When the Family Room at 1 Liberty Plaza was replaced this summer by a new private gathering space in the National September 11 Memorial & Museum pavilion, the State Museum painstakingly documented the older room and acquired what contents family members themselves did not choose to reclaim.

Mark A. Schaming, the director of the State Museum, watched Monday as finishing touches were being applied to the exhibition.
"This is at the heart of it," he said of the intensely personal mementos in front of him, "and it almost eclipses that."

He meant the giant pieces of deformed steel and the half-crushed fire engine behind him.

There are materials in the Family Room collection related to about 1,000 victims, Schaming said, or roughly one-third of all casualties that day.

"It is the most singular collection of the faces of people who were killed on 9/11," he said.

The State Museum worked with the Lower Manhattan Development Corp. and the memorial museum to notify victims' relatives of the impending acquisition.

"They were given the opportunity to claim or donate," Schaming said.

That opportunity will remain available for at least two years, he added.

"They can approach us and say, 'This is the only photo of my son and I want it back,'?" Schaming said. "We don't want to have anything in our collection that a donor doesn't want us to have."

That is not to say that the arrangement was easily made.

"The opening to public scrutiny of those messages, remembrances, images and ephemera that were intended to be private and personal was indeed a very difficult decision made by family members," said Anthoula Katsimatides, a former official of the Lower Manhattan Development Corp. whose portfolio included the Family Room. Her brother, John Katsimatides, was killed at the trade center 13 years ago.

"I think it was the right decision," she said. "I felt the need to protect it and the emotions that had been unleashed within. And yet now, after all these years, I feel it's time for people to see our pain, our anguish, our love and our strength; to experience all that we felt and feel about our loved ones, in its purest and most uninhibited form."

Anguish and love are both evident in a glittering birthday card intended for Judy Hazel S. Fernandez, depicting a happy frog on a lily pad, under a bouquet of pink water lilies, dragonflies flittering about. She was 27 when she was killed at the trade center.

"It's your 35th b-day today," the handwritten message says. "We miss you so much and you will still be with us at all times. Keep watch on us."

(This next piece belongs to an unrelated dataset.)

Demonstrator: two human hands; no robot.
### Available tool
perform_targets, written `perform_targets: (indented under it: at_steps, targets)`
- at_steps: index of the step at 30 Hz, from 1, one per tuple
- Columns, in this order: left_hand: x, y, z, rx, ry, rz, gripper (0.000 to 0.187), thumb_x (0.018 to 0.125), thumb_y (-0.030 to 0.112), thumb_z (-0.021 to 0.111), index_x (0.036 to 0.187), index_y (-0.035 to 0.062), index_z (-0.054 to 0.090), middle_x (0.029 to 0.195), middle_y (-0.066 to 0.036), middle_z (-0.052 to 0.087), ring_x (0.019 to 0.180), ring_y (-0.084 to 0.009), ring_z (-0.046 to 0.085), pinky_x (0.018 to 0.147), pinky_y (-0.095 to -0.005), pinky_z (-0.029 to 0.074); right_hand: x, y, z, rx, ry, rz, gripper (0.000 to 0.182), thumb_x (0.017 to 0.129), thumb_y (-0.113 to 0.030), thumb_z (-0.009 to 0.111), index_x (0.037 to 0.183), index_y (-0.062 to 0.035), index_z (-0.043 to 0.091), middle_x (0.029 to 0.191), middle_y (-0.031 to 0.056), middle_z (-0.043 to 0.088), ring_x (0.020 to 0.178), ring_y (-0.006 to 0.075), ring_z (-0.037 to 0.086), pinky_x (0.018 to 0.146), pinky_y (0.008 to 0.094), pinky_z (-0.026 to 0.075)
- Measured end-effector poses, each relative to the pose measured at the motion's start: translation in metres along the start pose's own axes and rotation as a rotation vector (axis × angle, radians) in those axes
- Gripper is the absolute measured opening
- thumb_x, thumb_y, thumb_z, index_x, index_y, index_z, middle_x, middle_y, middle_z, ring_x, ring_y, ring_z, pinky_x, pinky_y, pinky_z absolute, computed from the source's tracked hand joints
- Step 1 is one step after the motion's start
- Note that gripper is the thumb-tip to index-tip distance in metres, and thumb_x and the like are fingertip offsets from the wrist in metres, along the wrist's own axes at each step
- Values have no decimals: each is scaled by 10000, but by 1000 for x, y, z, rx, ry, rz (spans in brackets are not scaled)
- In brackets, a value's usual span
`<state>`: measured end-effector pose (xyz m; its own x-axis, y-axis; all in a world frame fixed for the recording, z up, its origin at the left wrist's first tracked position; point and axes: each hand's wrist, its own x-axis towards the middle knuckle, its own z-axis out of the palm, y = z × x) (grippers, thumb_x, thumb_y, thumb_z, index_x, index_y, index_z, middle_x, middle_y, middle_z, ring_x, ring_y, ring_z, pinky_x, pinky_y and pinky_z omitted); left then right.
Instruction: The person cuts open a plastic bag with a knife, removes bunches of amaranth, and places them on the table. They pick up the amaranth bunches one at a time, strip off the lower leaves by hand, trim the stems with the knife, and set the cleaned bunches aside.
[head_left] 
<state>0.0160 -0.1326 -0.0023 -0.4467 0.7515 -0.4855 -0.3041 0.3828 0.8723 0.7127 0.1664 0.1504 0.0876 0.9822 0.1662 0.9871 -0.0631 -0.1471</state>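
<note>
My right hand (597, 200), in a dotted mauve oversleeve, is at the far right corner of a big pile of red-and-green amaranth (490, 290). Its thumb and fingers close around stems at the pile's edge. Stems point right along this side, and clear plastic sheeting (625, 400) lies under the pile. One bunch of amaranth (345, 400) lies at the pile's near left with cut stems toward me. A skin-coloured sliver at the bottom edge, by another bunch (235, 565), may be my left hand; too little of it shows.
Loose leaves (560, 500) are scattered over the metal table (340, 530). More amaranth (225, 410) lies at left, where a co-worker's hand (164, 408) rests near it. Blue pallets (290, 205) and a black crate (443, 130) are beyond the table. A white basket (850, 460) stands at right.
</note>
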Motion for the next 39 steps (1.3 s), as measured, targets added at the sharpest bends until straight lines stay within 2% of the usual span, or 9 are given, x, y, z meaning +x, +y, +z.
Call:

Wrapped in tissue, stored in an acid-free box with a graphic notation as to where in the Family Room it originated, the birthday card is a potent but tiny fraction of a collection that museum officials estimate as occupying about 300 cubic feet.

"We consider ourselves a temporary home," said Merryl H. Tisch, the chancellor of the state Board of Regents, under which the State Museum operates as part of the Education Department. "We're going to use this opportunity to find a permanent place closer to ground zero that would be of significance to the families."

About 700,000 people a year visit the museum, Schaming said. For those who cannot make the trip, the museum has posted on its website extraordinarily high-resolution panoramic views of the Family Room. They permit a viewer to step back and take in the entire space or zoom in on something as small as a Mass card.

You could pass hours looking at them. But you may find yourself turning away from the screen after only a few moments, faced with such enormous bereavement expressed on such an intimate scale.